In the European Parliament, on the occasion of the Golden Jubilee year of the European Union, the former president of India Dr. A.P.J Abdul Kalam said- ” I am reminder of the dream of Indian poet ”Kaniyan Poongkundranaar” who articulated 3000 years back in Tamil Classic Purananuru- ”Yaadhum Oorae Yaavarum Kaeleer” which means ” I am a world citizen, every citizen is my own kith and kin” Dr. A.P.J Abdul Kalam, came from the minority section of India and he ended up becoming the president of a Hindu majority nation. He was adored and admired by the people from all backgrounds and age groups.
Religions of India
Around the world, there are many people who continue to think that India is only about Hindi and Hindus. There is absolutely no doubt that India is a birthplace of all Dharmic traditions. Hindus are a majority in the country and Hindi is spoken by millions of people. India has a variety of religions and languages. Apart from the religions like Islam, Christianity and other Dharmic traditions of India which are very well-known, there are also many people in India who follow Zoroastrianism, Judaism and the Baha’i faith. Not many people know that India is also home to many other lesser known religions like Bathouism, Sarnaism, Sanamahism, Donyi-Polo and the religion of Santhal people etc.
Languages of India
India has 22 official languages and English is an additional official language. Languages like Portuguese and French are also spoken among some people in India, especially in the parts of India which were former colonies of France and Portugal. But, the actual language diversity of India is much more. According to People’s Linguistic Survey of India (PLSI), India has over 780 languages and 66 different scripts and the researchers believe that there should be at least a hundred more languages that couldn’t be reported in this survey. You will be surprised to know that just Arunachal Pradesh has 90 languages. West Bengal has the most number of scripts among all states as it has nine different scripts. Assam with its 55 languages, Gujarat with its 48, Maharashtra with its 39 are some of the most linguistically diverse states of India. However, in the 2001 Census of India, in which a different way of calculations was used, it was reported that there are 1599 other languages and 122 major languages.
As far as Sanskrit is concerned, it is still spoken in a few villages of India and some of them are Jhiri of Madhya Pradesh, Hoshalli and Mattur of Karnataka and Sasana of Orrisa. It is said that Sanskrit has a strong influence on many Indian languages and it is important to point out that even today, Sanskrit continues to be widely used in everyday prayers, wedding ceremonies, cremation ceremonies and many other important religious events of Hindus across India regardless of what their regional language is.
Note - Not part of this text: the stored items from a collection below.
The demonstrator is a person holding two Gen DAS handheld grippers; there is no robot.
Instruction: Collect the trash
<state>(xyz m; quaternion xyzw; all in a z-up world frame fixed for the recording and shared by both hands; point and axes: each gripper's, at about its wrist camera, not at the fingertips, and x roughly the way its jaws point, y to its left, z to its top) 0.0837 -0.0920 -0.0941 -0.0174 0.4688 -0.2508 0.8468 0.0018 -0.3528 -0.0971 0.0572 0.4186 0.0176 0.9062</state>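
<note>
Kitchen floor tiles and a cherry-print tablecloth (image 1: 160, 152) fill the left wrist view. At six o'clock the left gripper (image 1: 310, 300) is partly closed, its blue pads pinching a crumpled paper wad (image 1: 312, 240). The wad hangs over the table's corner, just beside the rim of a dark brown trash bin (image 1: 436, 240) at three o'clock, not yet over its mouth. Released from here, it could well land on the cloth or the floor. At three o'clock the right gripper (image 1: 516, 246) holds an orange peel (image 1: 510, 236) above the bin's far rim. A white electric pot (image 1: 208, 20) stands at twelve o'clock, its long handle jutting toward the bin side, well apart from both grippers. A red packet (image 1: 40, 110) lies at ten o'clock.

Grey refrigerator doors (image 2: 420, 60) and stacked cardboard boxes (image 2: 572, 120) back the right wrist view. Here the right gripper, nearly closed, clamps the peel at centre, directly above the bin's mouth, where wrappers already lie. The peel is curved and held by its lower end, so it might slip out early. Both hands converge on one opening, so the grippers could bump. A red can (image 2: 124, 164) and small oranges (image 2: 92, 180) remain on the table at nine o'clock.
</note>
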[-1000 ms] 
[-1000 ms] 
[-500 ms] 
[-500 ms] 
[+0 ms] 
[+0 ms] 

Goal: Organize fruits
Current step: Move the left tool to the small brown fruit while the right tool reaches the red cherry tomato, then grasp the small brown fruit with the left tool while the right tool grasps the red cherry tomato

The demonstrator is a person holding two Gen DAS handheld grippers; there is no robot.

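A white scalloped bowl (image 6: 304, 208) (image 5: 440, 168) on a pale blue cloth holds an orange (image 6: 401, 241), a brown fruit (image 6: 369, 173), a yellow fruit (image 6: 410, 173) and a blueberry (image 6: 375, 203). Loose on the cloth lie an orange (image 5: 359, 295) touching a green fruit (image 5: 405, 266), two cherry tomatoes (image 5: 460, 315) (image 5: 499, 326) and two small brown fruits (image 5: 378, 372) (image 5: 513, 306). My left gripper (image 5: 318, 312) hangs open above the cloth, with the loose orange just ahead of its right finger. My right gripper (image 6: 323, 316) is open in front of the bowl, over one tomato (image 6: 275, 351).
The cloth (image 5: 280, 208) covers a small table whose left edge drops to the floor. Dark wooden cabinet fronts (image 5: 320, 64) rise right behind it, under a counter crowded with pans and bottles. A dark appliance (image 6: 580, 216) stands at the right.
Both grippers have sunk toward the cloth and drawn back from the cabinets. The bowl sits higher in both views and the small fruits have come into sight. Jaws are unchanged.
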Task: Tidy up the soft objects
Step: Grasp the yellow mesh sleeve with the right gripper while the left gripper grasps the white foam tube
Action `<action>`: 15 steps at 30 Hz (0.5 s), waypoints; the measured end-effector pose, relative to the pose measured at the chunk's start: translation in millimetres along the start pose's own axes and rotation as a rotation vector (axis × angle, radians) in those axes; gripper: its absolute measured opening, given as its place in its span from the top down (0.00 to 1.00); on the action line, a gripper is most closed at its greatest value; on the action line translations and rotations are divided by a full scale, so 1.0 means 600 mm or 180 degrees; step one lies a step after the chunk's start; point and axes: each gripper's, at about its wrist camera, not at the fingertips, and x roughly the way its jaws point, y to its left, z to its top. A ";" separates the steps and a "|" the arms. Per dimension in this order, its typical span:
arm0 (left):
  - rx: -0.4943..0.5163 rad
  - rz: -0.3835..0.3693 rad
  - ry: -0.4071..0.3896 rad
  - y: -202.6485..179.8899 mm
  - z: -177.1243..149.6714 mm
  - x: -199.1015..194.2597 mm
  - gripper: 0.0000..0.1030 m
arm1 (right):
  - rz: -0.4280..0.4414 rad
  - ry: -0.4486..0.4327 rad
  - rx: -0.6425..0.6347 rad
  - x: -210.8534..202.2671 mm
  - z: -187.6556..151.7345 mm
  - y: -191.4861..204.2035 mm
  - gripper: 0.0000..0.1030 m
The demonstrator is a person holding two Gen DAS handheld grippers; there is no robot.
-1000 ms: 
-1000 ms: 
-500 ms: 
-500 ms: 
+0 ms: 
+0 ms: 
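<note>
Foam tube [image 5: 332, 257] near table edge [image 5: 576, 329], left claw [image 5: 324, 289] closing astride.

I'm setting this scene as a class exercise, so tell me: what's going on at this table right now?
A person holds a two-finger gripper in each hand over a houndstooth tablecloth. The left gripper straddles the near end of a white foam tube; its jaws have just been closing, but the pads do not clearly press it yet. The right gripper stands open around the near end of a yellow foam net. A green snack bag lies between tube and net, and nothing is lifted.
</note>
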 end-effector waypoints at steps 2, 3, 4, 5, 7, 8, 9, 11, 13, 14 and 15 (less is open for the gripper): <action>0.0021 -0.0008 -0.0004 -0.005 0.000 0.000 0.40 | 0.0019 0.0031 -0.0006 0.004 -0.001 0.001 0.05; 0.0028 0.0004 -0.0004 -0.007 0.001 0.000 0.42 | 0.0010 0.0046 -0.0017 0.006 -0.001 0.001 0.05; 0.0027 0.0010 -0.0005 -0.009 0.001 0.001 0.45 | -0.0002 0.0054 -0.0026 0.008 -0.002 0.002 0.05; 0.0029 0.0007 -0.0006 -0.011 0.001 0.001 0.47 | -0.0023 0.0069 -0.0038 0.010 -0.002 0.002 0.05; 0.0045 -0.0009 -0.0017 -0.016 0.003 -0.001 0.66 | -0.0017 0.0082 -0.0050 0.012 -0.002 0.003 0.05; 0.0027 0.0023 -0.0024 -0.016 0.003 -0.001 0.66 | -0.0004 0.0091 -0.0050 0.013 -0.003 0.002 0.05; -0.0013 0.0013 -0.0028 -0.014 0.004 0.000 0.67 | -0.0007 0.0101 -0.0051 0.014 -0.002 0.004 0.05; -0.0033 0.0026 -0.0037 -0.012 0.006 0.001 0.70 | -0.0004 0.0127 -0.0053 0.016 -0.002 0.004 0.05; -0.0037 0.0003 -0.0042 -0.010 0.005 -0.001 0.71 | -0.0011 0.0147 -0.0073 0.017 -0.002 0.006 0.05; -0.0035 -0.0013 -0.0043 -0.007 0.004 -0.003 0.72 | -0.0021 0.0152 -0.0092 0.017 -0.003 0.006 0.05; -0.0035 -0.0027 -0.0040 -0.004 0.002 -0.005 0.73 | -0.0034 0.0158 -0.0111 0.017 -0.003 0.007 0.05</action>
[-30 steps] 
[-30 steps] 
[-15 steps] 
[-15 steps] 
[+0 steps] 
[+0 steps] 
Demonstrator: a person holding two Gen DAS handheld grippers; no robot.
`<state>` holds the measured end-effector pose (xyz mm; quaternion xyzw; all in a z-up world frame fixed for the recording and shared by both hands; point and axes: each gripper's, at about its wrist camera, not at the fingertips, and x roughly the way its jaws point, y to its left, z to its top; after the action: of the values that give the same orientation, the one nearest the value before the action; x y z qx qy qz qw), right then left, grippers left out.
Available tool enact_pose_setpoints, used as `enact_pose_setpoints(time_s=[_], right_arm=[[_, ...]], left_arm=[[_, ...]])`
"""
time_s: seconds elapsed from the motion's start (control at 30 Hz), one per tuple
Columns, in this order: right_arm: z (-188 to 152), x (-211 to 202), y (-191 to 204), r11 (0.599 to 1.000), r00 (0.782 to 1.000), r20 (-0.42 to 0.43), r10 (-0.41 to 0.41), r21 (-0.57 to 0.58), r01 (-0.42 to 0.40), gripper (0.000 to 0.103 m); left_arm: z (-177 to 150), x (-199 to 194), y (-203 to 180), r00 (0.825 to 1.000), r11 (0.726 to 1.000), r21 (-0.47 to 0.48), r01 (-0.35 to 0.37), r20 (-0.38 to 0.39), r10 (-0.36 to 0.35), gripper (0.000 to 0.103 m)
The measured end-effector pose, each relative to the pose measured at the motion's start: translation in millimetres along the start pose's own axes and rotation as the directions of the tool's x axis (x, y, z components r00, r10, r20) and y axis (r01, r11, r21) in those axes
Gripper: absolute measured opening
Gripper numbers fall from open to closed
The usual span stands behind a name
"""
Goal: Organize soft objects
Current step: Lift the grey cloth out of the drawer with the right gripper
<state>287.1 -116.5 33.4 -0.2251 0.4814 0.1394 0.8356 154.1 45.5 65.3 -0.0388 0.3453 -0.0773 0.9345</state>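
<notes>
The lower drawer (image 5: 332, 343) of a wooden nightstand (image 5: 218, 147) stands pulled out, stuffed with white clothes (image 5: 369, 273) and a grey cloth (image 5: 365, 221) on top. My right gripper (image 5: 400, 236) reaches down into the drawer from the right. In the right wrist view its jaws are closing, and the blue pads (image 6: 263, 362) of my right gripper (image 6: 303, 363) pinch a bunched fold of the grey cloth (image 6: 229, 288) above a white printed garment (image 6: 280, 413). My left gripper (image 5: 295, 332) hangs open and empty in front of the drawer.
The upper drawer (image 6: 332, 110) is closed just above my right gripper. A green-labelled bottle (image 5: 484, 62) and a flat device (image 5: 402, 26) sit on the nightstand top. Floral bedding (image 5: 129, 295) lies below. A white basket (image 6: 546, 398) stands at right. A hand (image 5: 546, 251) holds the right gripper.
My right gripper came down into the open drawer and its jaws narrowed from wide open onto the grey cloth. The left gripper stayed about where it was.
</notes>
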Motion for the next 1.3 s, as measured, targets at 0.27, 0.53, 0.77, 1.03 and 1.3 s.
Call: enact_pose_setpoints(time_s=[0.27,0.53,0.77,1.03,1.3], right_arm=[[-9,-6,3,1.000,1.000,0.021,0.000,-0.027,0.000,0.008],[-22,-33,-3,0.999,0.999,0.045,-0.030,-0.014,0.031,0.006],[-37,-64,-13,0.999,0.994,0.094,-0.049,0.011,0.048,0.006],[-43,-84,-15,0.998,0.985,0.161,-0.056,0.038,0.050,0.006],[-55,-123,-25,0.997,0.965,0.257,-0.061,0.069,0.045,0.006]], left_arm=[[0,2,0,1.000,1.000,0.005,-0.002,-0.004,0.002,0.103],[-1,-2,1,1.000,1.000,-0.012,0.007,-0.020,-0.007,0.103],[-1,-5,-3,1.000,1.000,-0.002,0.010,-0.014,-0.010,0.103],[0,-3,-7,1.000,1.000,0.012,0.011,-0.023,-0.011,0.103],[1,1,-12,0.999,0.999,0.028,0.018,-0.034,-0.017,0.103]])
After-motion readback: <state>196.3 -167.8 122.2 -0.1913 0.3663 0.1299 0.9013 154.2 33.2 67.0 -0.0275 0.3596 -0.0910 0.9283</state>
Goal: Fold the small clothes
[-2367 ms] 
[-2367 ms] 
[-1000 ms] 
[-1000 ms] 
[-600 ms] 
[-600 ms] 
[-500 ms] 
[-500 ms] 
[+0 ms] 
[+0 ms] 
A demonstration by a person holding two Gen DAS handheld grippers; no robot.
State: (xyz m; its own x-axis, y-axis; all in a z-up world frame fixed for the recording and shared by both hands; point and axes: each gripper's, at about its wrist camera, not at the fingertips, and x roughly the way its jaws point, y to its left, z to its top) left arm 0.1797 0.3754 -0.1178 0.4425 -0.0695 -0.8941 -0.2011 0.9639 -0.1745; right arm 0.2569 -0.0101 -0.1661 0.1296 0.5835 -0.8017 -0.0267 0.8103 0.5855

But all is not well with India’s languages. Many of them are slowly disappearing. It is estimated that around 220 languages have disappeared in the last 50 years and another 150 could go extinct in the next five decades. As a country, India is blessed to have such an amazing diversity and pluralism and it is going to be interesting to see what steps the people of India take to protect their heritage and diversity.